Judge Dale Kimball: Let’s get the jury to proceed. The United States may call the next witness.

Prosecutor Diana Hagen: I’d like to revisit the stipulations of fact. These have been signed by both parties, it is agreed:

On June 5, 2002, at 4;02 a.m. Salt Lake City police were dispatched to the home of Elizabeth Smart in response to a 911 call from her home. Observing officers found a kitchen window open and the screen cut. Wrought iron patio chairs were under, the back legs were off the ground, with the back rested against the stucco of the house.

Government exhibit 16 is a fair and accurate representation of the chair and window as it appeared in the early-morning hours of June 5, 2002. No further evidence will be admitted on this issue.

Yvette, could you pull up exhibit number 5 please? Oh, excuse me, not 5. Let’s do 63, stipulation of fact: Government exhibit 63 is a photograph of Brian David Mitchell. No additional evidence need be admitted on this issue.

Exhibit 9, stipulated and agreed on or about June 5, 2002, the window to the right of the kitchen sink in the home of Elizabeth Smart was secured as evidence by Utah State Crime lab, and is in substantially the same condition when seized by Utah State Crime lab. No additional evidence needs to be admitted.

Exhibit 11, stipulated and agreed, on or about June 5, 2002, the screen from the window to the right of the home of Elizabeth Smart was secured by the Utah State Crime Lab. Government exhibit 11 is the screen from the window to the right of the kitchen sink, in substantially the same condition as when seized. No further evidence need be admitted.

Finally, exhibit 5, hereby stipulated and agreed, on or about June 5, 2002, a pair of red satin pajamas from Lois Smart’s closet were secured by Utah State Crime Lab, in substantially the same condition as when seized. No additional evidence need be admitted.

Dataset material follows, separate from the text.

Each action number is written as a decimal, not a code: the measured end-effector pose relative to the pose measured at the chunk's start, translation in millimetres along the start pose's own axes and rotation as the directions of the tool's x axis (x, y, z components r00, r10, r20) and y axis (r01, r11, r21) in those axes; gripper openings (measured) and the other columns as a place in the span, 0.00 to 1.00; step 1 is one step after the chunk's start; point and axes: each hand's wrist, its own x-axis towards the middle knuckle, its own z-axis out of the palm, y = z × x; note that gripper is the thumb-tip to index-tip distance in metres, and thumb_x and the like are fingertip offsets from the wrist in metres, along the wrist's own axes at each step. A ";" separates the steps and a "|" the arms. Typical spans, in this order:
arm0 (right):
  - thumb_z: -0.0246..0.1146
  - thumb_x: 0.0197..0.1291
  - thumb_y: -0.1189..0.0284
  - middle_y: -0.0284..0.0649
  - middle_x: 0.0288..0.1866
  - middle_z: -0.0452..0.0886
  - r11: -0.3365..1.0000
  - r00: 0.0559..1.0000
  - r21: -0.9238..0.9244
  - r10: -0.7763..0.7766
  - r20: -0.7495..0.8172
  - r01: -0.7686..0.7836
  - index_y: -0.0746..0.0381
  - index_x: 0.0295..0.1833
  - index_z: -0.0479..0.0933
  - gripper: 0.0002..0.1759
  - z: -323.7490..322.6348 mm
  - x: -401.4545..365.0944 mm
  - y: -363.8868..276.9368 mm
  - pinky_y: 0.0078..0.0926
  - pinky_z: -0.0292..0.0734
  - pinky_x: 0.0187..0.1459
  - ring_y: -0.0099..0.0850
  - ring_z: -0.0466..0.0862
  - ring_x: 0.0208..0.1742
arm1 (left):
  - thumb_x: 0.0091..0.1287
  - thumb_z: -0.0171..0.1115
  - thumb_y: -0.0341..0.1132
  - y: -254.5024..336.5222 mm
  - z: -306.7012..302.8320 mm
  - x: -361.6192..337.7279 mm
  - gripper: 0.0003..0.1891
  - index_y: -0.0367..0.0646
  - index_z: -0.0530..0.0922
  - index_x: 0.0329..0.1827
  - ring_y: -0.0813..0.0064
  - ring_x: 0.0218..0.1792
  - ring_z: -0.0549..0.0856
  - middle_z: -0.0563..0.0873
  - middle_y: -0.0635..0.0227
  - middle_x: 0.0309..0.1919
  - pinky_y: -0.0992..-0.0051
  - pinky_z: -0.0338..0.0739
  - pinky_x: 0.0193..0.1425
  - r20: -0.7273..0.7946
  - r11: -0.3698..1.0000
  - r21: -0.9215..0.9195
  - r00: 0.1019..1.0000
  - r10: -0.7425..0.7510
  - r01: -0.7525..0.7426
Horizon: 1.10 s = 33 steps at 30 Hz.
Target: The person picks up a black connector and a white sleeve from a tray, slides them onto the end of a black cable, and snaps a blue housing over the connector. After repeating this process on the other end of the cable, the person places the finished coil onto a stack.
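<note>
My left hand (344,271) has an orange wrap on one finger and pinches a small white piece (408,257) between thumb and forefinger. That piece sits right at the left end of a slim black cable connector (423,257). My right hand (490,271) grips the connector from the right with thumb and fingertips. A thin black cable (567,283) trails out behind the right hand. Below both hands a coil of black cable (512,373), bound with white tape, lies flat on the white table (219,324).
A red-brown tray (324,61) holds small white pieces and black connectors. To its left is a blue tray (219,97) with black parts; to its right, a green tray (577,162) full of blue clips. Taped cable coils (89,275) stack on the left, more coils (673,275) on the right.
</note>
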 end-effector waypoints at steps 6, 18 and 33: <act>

Judge: Thank you. Now you may call your next witness, Ms. Cook.

Prosecutor Alicia Cook: The government calls Mary Katherine Smart.

Judge: Come forward and be sworn in.

Smart: Mary Katherine Smart [spells it].

Cook: Good morning.

Smart: Good morning.

Cook: Will you please tell the jury how old you are.

Smart: 18.

Cook: Have you graduated from high school?

Smart: Yes, I have. I graduated in January 2010. I am currently attending Brigham Young University.

Cook: First semester?

Smart: Yes.

Cook: Are you missing class today?

Smart: Yes, I am.

Cook: What are you studying?

Smart: Anthropology, American heritage. I’m a special education major.

Cook: What made you decide on special education?

Smart: I worked with special education kids in high school and really enjoyed it.

Cook: Can you tell us who Lois Smart is?

Smart: She is my mother.

Cook: Who is Elizabeth Smart?

Smart: She’s my sister.

Cook: Mary Katherine, I’d like to talk with you about June 2002. Thinking back, how old were you?

Smart: 9 years old.

Cook: When were you going to turn 10?

Smart: July 8, so like a month.

Cook: What were you interested in?

Smart: I was into hanging out with my sister, drawing, using watercolor.

Cook: We heard that Elizabeth played harp.

Smart: Yes, I played too.

Cook: Did you play together?

Smart: Yes.

Cook: Practice together?

Smart: Sometimes.

Cook: Talk about a particular day, June 4, 2002. Were you still in school?

Smart: I think I had just gotten out.

Cook: And you finished?

Smart: Fourth grade.

Cook: You and Elizabeth did something?

Smart: We went running together.

Cook: Where?

Smart: A reservoir up by my grandmother’s house.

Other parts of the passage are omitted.